Tuesday, January 7, 2020

The Golden Globe Awards

This past Sunday the 77th Golden Globe Awards occurred, in case you missed it. The Golden Globe Awards are one of those annual self-congratulatory Hollywood-manufactured media events used to hype the studio’s shows and give the leading stars some red-carpet media exposure. This year it was hosted for the fifth (and no doubt last) time by actor and stand-up comedian Ricky Gervais, who proceeded to make the attendees uncomfortable by telling it like it really is in his opening monologue (you can watch it here on YouTube, or read the transcript here). It has made something of a fuss.

Here are his closing lines:

  So if you do win an award tonight, don't use it as a platform to make a political speech. You're in no position to lecture the public about anything. You know nothing about the real world. Most of you spent less time in school than Greta Thunberg.  

So if you win, come up, accept your little award, thank your agent, and your God and fuck off, OK? It's already three hours long. Right, let's do the first award.”

I have always wondered why reporters make such a fuss about what Hollywood stars say about current political events. Certainly they are entitled to their own opinions just like the rest of us.

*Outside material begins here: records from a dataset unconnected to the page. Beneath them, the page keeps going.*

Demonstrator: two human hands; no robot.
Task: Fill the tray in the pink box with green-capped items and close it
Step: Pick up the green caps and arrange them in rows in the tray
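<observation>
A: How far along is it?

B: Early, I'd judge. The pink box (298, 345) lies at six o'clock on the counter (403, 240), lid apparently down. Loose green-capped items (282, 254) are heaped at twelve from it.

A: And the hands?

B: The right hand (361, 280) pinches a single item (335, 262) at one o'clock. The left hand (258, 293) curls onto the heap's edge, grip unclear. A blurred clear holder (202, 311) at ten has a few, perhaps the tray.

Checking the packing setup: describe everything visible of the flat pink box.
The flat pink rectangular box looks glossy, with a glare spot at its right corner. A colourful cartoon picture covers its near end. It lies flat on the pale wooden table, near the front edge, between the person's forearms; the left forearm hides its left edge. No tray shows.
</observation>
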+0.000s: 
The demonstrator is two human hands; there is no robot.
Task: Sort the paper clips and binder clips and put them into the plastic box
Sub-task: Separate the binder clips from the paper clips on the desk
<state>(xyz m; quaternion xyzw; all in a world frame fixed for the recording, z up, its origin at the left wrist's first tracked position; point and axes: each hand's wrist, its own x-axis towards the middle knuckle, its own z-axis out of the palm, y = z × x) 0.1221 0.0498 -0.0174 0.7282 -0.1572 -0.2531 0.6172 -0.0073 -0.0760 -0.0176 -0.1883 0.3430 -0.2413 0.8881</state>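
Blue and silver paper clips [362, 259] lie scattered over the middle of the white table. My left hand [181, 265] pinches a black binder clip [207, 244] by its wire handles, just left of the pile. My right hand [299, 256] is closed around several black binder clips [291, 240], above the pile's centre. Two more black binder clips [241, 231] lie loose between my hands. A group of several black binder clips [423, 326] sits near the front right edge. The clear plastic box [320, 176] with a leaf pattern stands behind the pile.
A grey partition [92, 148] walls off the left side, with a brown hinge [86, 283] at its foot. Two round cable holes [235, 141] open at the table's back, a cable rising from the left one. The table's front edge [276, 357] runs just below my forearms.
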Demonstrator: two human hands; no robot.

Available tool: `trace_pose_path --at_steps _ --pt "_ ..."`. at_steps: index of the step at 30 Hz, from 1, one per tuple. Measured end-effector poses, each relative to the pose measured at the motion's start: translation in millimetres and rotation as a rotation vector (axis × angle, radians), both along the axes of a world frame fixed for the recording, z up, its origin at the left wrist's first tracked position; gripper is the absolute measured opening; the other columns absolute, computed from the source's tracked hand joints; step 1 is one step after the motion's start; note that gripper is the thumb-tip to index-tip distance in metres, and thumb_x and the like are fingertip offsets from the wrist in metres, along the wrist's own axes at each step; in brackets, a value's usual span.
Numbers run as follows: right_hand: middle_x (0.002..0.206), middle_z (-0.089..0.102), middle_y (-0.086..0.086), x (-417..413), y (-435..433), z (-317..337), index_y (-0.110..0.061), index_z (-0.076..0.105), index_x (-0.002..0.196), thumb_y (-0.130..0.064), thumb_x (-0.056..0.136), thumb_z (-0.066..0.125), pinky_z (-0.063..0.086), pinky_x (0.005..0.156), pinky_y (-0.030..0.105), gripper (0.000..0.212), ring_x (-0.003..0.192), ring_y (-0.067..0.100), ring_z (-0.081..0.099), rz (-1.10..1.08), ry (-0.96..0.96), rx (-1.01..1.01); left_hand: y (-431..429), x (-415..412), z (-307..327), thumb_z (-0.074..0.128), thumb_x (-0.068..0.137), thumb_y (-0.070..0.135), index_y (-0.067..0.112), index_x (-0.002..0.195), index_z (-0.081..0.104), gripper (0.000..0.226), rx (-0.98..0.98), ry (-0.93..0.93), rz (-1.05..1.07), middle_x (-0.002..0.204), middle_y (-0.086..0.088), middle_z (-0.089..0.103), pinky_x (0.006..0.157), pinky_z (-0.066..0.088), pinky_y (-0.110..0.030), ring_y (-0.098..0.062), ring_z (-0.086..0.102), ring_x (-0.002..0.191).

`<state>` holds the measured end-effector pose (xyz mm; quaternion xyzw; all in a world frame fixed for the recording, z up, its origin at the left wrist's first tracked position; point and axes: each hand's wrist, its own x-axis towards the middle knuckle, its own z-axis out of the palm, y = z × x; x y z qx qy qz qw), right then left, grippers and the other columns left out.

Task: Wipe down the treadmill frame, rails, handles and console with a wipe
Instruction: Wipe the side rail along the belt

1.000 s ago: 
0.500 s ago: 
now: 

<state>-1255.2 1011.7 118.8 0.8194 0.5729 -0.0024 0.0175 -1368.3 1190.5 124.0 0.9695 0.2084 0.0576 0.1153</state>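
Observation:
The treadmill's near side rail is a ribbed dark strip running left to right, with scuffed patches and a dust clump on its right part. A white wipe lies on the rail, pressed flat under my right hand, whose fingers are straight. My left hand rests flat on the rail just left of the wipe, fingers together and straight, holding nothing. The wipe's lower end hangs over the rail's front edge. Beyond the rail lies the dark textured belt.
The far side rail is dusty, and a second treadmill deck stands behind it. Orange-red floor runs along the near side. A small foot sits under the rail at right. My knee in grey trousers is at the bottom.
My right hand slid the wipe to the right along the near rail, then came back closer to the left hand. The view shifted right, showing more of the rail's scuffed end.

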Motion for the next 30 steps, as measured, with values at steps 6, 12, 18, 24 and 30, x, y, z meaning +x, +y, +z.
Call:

But why should I care what is said by a pampered, overpaid star who owes his/her fortune and fame mostly to an ability on set to say convincingly lines written by someone else? It seems to me of no more importance than opinions collected occasionally by reporters from random “man-on-the-street” interviews with people who may well believe the world was created 6000 years ago, can’t balance their checkbooks, and may not be able to find the Atlantic ocean on a world map (If you think this is a little over the top, go peruse the polls from the Pew Research Center or the studies from the Annenberg Public PolicyCenter. It’s frightening how poorly educated the general public is.)

And along the same lines, I find it almost amusing that many of the same Democratic politicians who applauded President Obama’s decision to take out Osama bin Laden (violating Pakistan’s sovereignty in the process, by the way) are outraged that President Trump would violate Iraq’s sovereignty to kill Iranian General Qassem Soleimani, who arguably has had more people killed (including Americans) than bin Laden ever managed. Or are they really simply put out that the military and Trump, recognizing that Congress leaks like sieve, didn’t give them advance notice?

There are real legal, moral and practical issues with killing people remotely with drones, especially in other countries with whom we are not formally at war, and the nation needs to have a rational debate about this practice. Although the legal issue is probably moot. Legal rules are simply rules that people make up and agree to abide by, and many nations have already decided not to follow the rules (eg. Russia poisoning people in the UK, Iran plotting to kill the Saudi ambassador in the U.S., ISIS killing civilians right and left, Hezbollah terrorists using suicide bombers to kill civilians, or the Mossdad taking out terrorists around the world, etc).

The moral issue is more difficult. If one has an opponent who has killed civilians in the past and is no doubt working to kill more in the future, and that opponent is somewhere where she/he can’t be captured and tried in the normal judicial process, and one has the means to eliminate them before they cause more deaths, is it moral to refuse to do so? And especially if there are no consequences to oneself for “morally” deciding not to (ie – other people’s families die because of this decision, but not yours). This is a difficult issue, and simplistic moral on-liners by people who have no real skin in the game are of no help in resolving it.